La société Seven Towns Limited, qui est titulaire des droits sur le célèbre Rubik’s Cube, dépose une demande de marque communautaire pour des « jeux, jouets et puzzles, puzzles en trois dimensions, jeux électroniques ; jeux électroniques portatifs », en classe 28. Elle indique qu’il s’agit d’une marque « de couleur en tant que telle » et fournit les informations suivantes sous l’intitulé « indication de couleur » :

 

Seven Towns Ltd

 

1. Rouge (PMS200C)

2. Vert (PMS347C)

3. Bleu (PMS293C)

4. Orange (PMS021C)

5. Jaune (PMS012C)

6. Blanc (blanc)

7. Noir (noir)

 

Elle fournit également la description suivante : « Six surfaces géométriquement agencées en trois paires de surfaces parallèles, chaque paire étant située perpendiculairement par rapport aux deux autres, le tout étant caractérisé par le fait que : i) les surfaces adjacentes ont des couleurs différentes et ii) chaque surface a une structure en grille formée par des bords noirs divisant la surface en neuf segments égaux ».

 

L’OHMI remplace l’indication de « marque de couleur en tant que telle » par «  marque figurative » en considérant qu’il s’agit en réalité d’une marque figurative en couleur.

 

La société déposante conteste l’appréciation de l’OHMI.

 

L’examinateur de l’OHMI maintient sa position en indiquant que le signe en cause ne représente pas une combinaison de couleurs en tant que telles, mais « une juxtaposition de carrés colorés, caractérisés par une dimension, une forme et un agencement particulier, et qu’à ce titre, il y a lieu de le considérer comme une marque figurative et non comme une marque de couleur ». Il indique également que « la représentation d’une couleur en tant que telle doit consister en une représentation de la ou des couleurs sans contour ni délimitation dans l’espace ».

 

L’examinateur refuse la demande de marque sur le fondement de l’article 4 du Règlement sur la MarqueCommunautaire, qui dispose que : « Peuvent constituer des marques communautaires tous signes susceptibles d’une représentation graphique […] ».

 

Cette décision est confirmée parla Chambre de Recours de l’OHMI et la société Seven Towns forme un recours devant le Tribunal de Première Instance de l’Union Européenne (TPIUE).

Elle soutient notamment que la chambre de recours a défini un test inadéquat en estimant qu’il fallait « se demander si une personne raisonnablement attentive, ayant des niveaux de perception et d’intelligence normaux, serait capable, lors de la consultation du registre des marques communautaires, de comprendre précisément en quoi consiste la marque, sans devoir développer une très grande énergie intellectuelle et imagination ». Elle argue que « les critères relatifs aux « niveaux de perception et d’intelligence normaux » ou à une « très grande énergie intellectuelle et imagination » ne constituent pas des expressions juridiques, qu’ils n’ont pas de signification suffisamment précise et que leur résultat est imprévisible ».

 

Elle ajoute que « toute personne ayant des notions de base de géométrie devrait comprendre qu’une surface à structure en grille formée par des bords de couleur noire divisant la surface en neuf segments égaux est une surface de trois carrés par trois carrés et que trois paires de surfaces carrées constituent six surfaces carrées.
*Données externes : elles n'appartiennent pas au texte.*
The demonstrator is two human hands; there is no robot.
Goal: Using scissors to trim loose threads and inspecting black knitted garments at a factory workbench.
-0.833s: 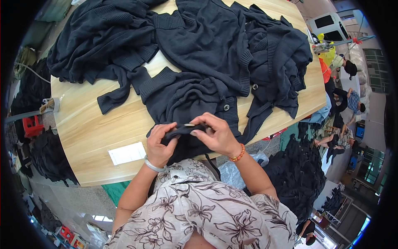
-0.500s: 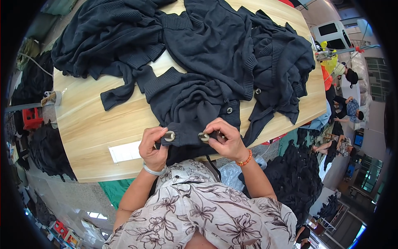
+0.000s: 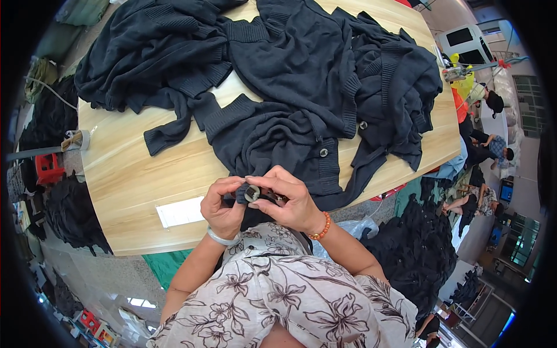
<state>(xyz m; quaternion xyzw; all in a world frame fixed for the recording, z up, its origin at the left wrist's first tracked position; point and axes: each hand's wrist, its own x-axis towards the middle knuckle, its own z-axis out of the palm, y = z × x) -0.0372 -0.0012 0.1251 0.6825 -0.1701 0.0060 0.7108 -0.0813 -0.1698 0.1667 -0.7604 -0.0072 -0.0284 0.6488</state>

En outre, la manière dont la couleur noire se présente par rapport aux autres « vraies » couleurs est mentionnée clairement. Ainsi, la description serait complète par elle-même et cohérente au sens où elle est claire, précise et intelligible ».

 

Le TPIUE estime cependant que c’est à bon droit que la Chambre de Recours a considéré qu’une « personne raisonnablement attentive et ayant des niveaux de perception et d’intelligence normaux  ne serait pas capable lors de la consultation du registre des marques communautaires de comprendre précisément en quoi consiste la marque sans devoir développer une très grande énergie intellectuelle et imagination ».

 

Il considère ainsi que le mode de représentation des carrés de couleur est « clairement incompatible avec les exigences réglementaires en ce qui concerne les marques de couleur en elles-mêmes en ce qu’ils ne consistent pas en des couleurs désignées de manière abstraite et sans contour ».

 

Il en déduit pour rejeter le recours que le signe objet de la demande n’est pas une marque de couleur en tant que telle mais une marque figurative ou tridimensionnelle qui correspond à l’apparence extérieure d’un cube quadrillé avec une disposition spécifique des couleurs.